Yeah I said that in order to make it more likely that I'd get a list of movies that people don't always mention because the first stuff that tends to come to the minds of people in terms of movies they watched as a kid is Disney movies.



Omolara said:


> All Dogs Go to Heaven
> The Land Before Time
> An American Tail - "Somewhere Out There" still gets me all teary eyed
> An American Tail:  Fievel Goes West - "Dreams to Dream" still gives me chills
> ...



Yeah "Somewhere Out There" is a pretty sad song. I always liked it too.

I forgot to mention the *My Little Pony* movies. I really liked some of those as a kid.


----------



## Chee (Nov 11, 2008)

> All Dogs Go to Heaven
> An American Tail - "Somewhere Out There" still gets me all teary eyed
> An American Tail: Fievel Goes West - "Dreams to Dream" still gives me chills



These                               .


----------



## Garfield (Nov 11, 2008)

Was Clifford Disney?


----------



## Ennoea (Nov 11, 2008)

> I don't think I've ever seen that since I personally have no memory of it. When was that movie made?



The Snowman is a british cartoon thats shown every Christmas day on Tv, its like a tradition, it was made in the 80s I think.


----------



## _allismine_ (Nov 12, 2008)

Fritz the Cat.

(...no, seriously.)

Also, The Brave Little Toaster. :'3


----------



## LittleBlondePunk (Nov 12, 2008)

Cats dont Dance


----------



## Vanity (Nov 12, 2008)

_allismine_ said:


> Also, The Brave Little Toaster. :'3



Oh man, I totally forgot about that one! I loved that one. ^^

I thought of another one too. *Fern Gully*. I think that's what it was called.


----------



## _allismine_ (Nov 12, 2008)

littleblondepunk said:


> Cats dont Dance


THIS.





Kyasurin Yakuto said:


> Oh man, I totally forgot about that one! I loved that one. ^^
> 
> I thought of another one too. *Fern Gully*. I think that's what it was called.

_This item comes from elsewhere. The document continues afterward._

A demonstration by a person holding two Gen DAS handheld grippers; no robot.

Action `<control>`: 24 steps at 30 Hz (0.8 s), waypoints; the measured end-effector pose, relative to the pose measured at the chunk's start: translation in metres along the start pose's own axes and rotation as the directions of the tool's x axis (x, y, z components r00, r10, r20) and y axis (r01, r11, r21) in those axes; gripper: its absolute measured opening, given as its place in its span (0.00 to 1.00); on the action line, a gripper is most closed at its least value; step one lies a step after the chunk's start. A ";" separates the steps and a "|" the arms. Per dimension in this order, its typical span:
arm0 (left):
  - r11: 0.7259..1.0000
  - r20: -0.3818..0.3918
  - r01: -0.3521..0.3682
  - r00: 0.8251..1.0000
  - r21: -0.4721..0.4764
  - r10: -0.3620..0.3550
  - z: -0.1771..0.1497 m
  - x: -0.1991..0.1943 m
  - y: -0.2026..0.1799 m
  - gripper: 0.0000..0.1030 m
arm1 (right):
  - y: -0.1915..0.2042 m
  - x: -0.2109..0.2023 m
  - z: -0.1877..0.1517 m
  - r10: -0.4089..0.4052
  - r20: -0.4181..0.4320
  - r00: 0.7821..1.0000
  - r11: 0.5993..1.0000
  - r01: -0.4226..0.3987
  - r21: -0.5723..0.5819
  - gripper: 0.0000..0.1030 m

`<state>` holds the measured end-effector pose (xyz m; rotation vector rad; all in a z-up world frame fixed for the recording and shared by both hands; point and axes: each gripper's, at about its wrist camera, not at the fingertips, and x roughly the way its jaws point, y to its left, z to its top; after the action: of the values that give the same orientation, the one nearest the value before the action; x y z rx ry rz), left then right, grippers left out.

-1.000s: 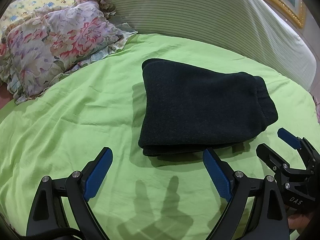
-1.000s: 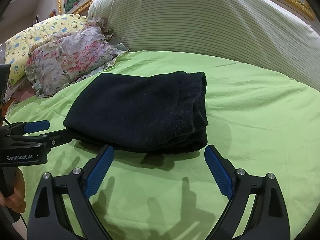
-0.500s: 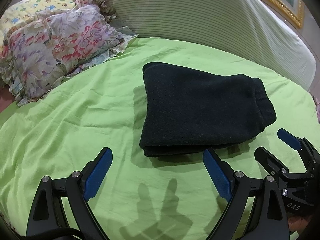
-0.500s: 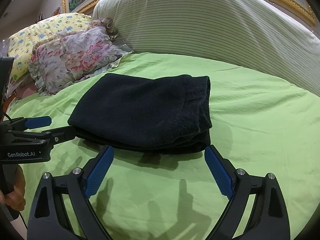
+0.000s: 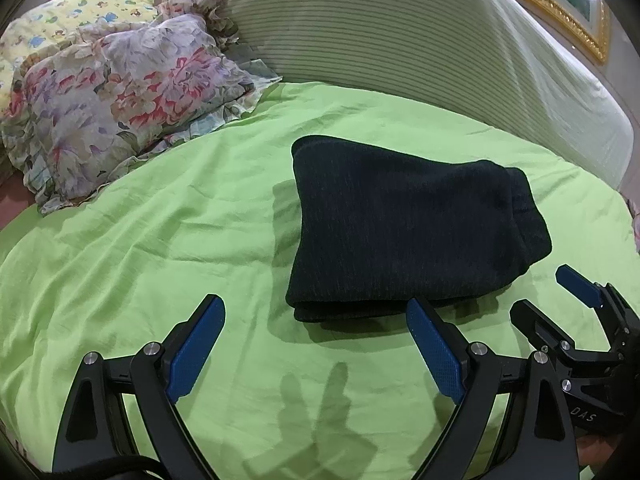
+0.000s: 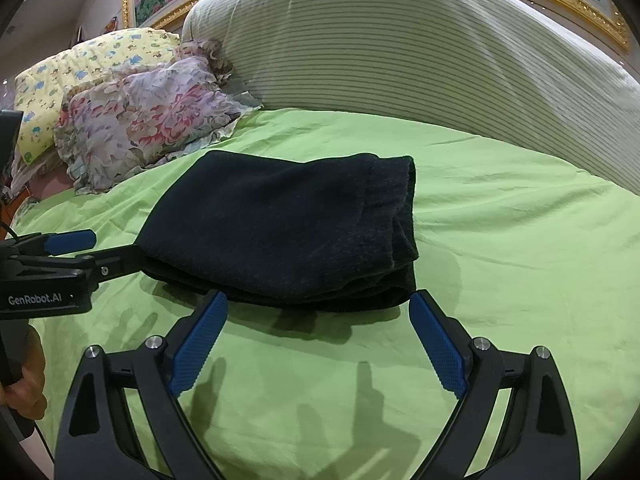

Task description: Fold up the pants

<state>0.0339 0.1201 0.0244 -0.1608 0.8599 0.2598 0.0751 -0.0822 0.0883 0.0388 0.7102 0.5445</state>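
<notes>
1. left wrist view: we hold our left gripper (image 5: pixel 316 344) with its blue pads wide apart and nothing between them, low over the green sheet (image 5: pixel 140 248) of the bed. the pants (image 5: pixel 404 236) lie just ahead of it as a compact dark rectangle, several layers stacked, with the rounded fold on the near-left edge and the bulkier end toward the right. we judge the bundle sits flat in the middle of the bed because the folding is done or almost done. our right gripper (image 5: pixel 560 300) shows at the right edge, also spread and empty, near the bundle's near-right corner but apart from it.

2. right wrist view: our right gripper (image 6: pixel 318 336) hangs parted just short of the pants (image 6: pixel 288 232), whose near edge falls between the two pads without touching either. the layered end faces right, where stacked edges show. our left gripper (image 6: pixel 100 252) reaches in from the left, and its dark lower finger lies against the bundle's left edge; we cannot tell whether it presses the cloth or only rests beside it. the floral pillow (image 6: pixel 148 128) and the striped bolster (image 6: pixel 400 52) sit well behind, clear of the work. we judge both grippers flank the bundle only to square or release it.
</notes>
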 end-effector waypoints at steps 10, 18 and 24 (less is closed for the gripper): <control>1.000 0.006 0.003 1.000 -0.006 -0.003 0.004 -0.001 0.002 0.90 | -0.002 0.000 0.002 -0.002 0.003 1.000 1.000 0.002 0.005 0.90; 1.000 0.006 0.000 1.000 -0.007 0.000 0.005 -0.001 0.002 0.90 | -0.003 -0.001 0.004 0.001 0.007 1.000 1.000 -0.001 0.004 0.90; 1.000 0.006 0.000 1.000 -0.009 0.000 0.005 -0.003 0.002 0.91 | -0.004 -0.002 0.006 -0.003 0.012 1.000 1.000 0.003 0.007 0.90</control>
<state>0.0352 0.1229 0.0296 -0.1687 0.8523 0.2640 0.0797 -0.0856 0.0936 0.0477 0.7007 0.5387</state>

That's a good one! Another one of my favs is The Iron Giant.

(apologies if it's been mentioned before)


----------



## LittleBlondePunk (Nov 12, 2008)

_allismine_ said:


> Fritz the Cat.



I accidentally watched Fritz the cat when i was little. My brother was watching it with his friends and being the pesky little sister i watched through a cracked door.


----------



## Vanity (Nov 12, 2008)

You know I just remembered another one but I don't think kids should watch it. I remember seeing it as a kid but I don't think it's the best thing for kids to watch, especially if you see the uncut version.

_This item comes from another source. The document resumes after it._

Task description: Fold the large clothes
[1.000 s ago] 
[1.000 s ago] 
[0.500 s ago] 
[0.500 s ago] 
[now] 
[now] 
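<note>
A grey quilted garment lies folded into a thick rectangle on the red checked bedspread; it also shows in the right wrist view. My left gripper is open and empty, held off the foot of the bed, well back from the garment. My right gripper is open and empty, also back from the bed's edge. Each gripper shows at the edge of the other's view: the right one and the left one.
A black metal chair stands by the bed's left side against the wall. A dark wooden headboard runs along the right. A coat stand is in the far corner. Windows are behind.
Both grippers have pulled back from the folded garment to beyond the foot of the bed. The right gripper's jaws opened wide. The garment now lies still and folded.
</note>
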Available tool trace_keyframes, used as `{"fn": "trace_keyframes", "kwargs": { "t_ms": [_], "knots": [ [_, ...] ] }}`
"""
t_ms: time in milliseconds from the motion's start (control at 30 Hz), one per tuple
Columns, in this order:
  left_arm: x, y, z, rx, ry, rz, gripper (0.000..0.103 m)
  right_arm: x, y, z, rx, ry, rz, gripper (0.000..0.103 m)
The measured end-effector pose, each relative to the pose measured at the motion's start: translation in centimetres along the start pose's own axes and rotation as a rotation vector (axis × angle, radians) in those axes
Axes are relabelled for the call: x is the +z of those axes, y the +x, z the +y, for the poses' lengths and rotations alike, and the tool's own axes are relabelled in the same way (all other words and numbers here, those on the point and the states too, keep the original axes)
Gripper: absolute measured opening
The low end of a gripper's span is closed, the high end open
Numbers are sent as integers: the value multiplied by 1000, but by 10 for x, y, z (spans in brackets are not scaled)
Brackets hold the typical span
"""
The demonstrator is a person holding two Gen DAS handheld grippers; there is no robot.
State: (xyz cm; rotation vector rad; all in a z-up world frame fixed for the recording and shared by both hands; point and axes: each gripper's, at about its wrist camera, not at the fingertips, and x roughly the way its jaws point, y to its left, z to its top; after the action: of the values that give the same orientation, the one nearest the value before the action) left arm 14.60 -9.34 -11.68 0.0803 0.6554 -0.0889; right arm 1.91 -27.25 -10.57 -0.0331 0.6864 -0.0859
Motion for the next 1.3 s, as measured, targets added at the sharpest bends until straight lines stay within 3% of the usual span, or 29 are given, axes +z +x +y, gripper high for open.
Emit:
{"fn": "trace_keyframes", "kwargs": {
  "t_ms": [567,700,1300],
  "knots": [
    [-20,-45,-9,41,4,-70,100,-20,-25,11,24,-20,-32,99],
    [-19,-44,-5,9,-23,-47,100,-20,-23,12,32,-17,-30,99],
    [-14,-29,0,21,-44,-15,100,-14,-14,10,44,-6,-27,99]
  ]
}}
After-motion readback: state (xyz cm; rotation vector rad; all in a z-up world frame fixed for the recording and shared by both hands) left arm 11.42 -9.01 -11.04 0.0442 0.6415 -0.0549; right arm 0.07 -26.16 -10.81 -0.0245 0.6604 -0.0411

It's called *Plague Dogs*. It's an animated film from 1977 and yeah I don't think it's meant for kids at all. There is one nasty scene where a guy gets shot in the face with a rifle and it's really bloody.

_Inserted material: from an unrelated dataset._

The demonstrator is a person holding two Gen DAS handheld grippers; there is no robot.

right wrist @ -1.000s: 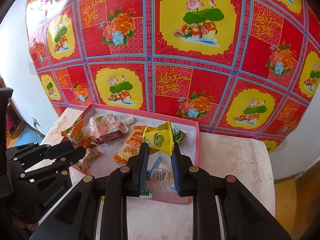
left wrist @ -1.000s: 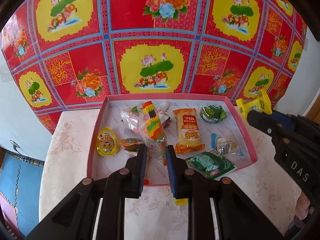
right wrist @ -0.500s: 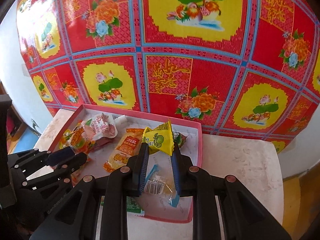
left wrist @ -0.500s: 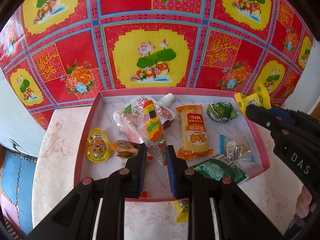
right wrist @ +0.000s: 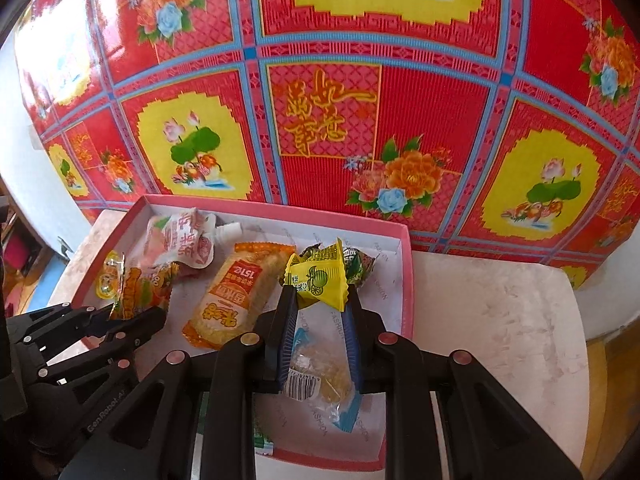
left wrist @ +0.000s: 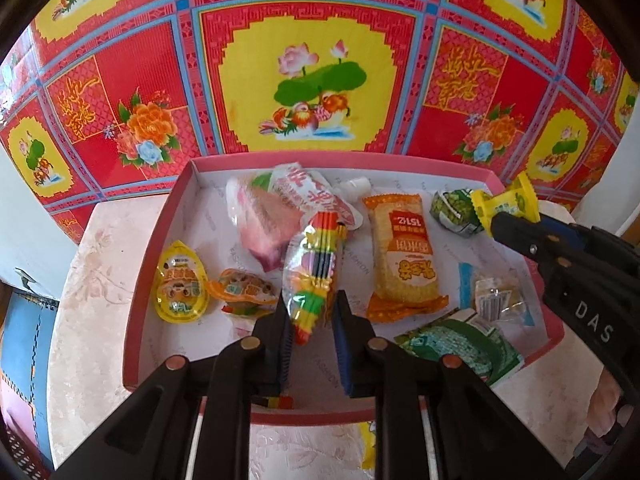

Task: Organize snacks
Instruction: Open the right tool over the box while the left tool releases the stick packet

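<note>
Both grippers have sunk closer to the pink box [left wrist: 160, 240]. The left gripper [left wrist: 310, 320] clamps a rainbow-striped packet [left wrist: 316, 272] over the middle; the right gripper [right wrist: 320, 300] clamps a yellow sachet [right wrist: 316, 280] at two o'clock. Most snacks already lie inside; these two await release.

Both tongs tilt steeply downward: left tongs [left wrist: 310, 312] at lower centre, right tongs [right wrist: 320, 300] likewise, each clamped shut on a packet.
</note>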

The movie also has experiments done on dogs.

I think people sometimes make a mistake of thinking all animated films are for kids becuase I wouldn't let my kids watch that but it's an interesting movie.


----------



## _allismine_ (Nov 12, 2008)

Haha, I didn't think anyone else remembered that movie!

EDIT: I just remembered. Watership Down is another really good not-for-kids animated movie.


----------



## Chidori Mistress (Nov 12, 2008)

Watership Down scared the crap out of me when I was little. 

I love Thumbelina and Fern Gully.


----------



## Javs (Nov 12, 2008)

1. Babar (I think it's about this elephant kingdom who fights against an army of rhinos. I think I cried at one part then D: )
2. Bambi (Still loving it even now)
3. Prince of Egypt (Simply amazing)


----------



## Even (Nov 12, 2008)

An American Tail
All Dogs Go To Heaven
Titan A.E.
Prince of Egypt


----------



## Vanity (Nov 12, 2008)

Chidori Mistress said:


> Watership Down scared the crap out of me when I was little.
> 
> I love Thumbelina and Fern Gully.



Yeah I don't actually think that Watership Down is for kids so much. It's okay to have some darker themes in kids movies but there were some pretty violent bits in there that I wouldn't personally show to kids. It's a beautiful movie though and if you haven't seen it since you were a kid, it's definitly good to watch it again as an adult and see just how good of a movie it really is. It's easier to understand the deeper themes when watching it as an adult too.


----------



## razieel (Nov 12, 2008)

Watership down got me freaked out about bunnies 

I'm sure I'd appreciate it better now though.


----------



## Comic Book Guy (Nov 13, 2008)

The first *The Land Before Time* movie and *The Secret of NIMH* (animated film adaption).

I would like to include *The Last Unicorn*, but I unfortunately never heard of the movie until a year ago. To date, it remains as one of my favourite animated films.


----------